There are a lot of exceedingly gorgeous churches, the Basilica of St Mary in Minneapolis for one, that have many gender inclusive and modernistic and progressive aspects to their liturgies.

And I suspect that there are many poor parishes that can't afford to repair wreckovations that have exceedingly devout liturgies.

I think I should be praying more rather than trying to act as a civic architecture or liturgy critic.

The Ironic Catholic said...

Gentlemen, as a Winona resident, let me put it this way...it's much, much better than it was.

The eucharistic adoration chapel is sort of within/behind the altar and incorporated in the Church better than most...sorry I can't describe it better.
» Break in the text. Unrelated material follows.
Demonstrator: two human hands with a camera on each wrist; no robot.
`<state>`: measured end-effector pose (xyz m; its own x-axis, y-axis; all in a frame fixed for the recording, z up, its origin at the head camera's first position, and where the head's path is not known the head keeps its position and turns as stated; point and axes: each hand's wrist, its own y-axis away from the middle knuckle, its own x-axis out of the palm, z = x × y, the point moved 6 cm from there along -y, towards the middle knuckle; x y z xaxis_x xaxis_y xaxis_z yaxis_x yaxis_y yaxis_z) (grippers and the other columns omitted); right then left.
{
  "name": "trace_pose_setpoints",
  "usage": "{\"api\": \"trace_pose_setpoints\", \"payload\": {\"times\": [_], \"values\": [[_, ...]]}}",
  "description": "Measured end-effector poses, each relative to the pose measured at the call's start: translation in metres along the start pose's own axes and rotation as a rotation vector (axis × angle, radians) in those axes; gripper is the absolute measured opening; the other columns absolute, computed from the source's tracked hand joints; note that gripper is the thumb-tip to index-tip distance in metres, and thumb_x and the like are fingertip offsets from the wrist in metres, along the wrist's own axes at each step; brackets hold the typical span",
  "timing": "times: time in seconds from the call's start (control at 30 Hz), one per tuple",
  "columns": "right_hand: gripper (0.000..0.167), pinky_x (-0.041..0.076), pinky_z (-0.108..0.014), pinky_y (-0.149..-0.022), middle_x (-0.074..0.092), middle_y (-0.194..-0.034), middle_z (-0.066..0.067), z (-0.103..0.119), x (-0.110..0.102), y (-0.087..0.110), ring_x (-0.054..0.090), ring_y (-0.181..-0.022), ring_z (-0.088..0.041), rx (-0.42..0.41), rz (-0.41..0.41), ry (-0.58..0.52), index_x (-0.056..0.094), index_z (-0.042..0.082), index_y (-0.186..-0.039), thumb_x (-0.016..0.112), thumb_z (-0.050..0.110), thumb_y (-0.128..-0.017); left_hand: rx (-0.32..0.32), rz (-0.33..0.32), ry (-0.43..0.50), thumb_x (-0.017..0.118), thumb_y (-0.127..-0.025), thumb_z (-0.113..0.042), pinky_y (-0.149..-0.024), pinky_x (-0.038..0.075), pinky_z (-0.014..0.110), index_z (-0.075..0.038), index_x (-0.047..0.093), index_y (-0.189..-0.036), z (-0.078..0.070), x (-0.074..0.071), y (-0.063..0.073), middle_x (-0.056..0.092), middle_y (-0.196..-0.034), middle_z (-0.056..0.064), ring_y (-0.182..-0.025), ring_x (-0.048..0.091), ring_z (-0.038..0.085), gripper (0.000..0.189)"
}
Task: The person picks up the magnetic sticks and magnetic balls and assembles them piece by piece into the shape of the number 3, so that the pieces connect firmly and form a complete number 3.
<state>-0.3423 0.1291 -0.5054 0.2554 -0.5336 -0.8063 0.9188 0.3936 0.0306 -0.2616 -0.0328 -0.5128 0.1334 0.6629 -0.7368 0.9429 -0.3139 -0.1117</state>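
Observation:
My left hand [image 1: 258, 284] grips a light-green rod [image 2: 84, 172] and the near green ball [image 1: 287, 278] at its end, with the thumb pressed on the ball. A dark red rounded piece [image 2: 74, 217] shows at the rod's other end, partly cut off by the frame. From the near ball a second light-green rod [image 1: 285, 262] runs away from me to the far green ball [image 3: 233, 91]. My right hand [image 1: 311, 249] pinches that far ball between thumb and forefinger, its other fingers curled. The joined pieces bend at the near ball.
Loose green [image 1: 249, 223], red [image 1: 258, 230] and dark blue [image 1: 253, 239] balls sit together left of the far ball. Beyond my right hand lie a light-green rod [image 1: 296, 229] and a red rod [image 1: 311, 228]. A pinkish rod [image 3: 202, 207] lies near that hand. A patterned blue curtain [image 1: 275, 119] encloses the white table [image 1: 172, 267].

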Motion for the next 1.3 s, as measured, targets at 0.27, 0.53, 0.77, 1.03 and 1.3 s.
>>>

Too bad there is no picture of the baptismal font near the entrance. It is seriously cool.

The entrance they are building (last phase of project) is going to be amazing, I think.

I haven't read your post, Terry, but I agree the "front section" could use tweaks for sure. The window is just gorgeous, however.

Fred said...

Hideous. A waste of the Diocese's funds. There is a great feeling of disconnectedness in the newly renovated cathedral. The money would be better spent catechizing the people and reintroducing them to the Catholic faith.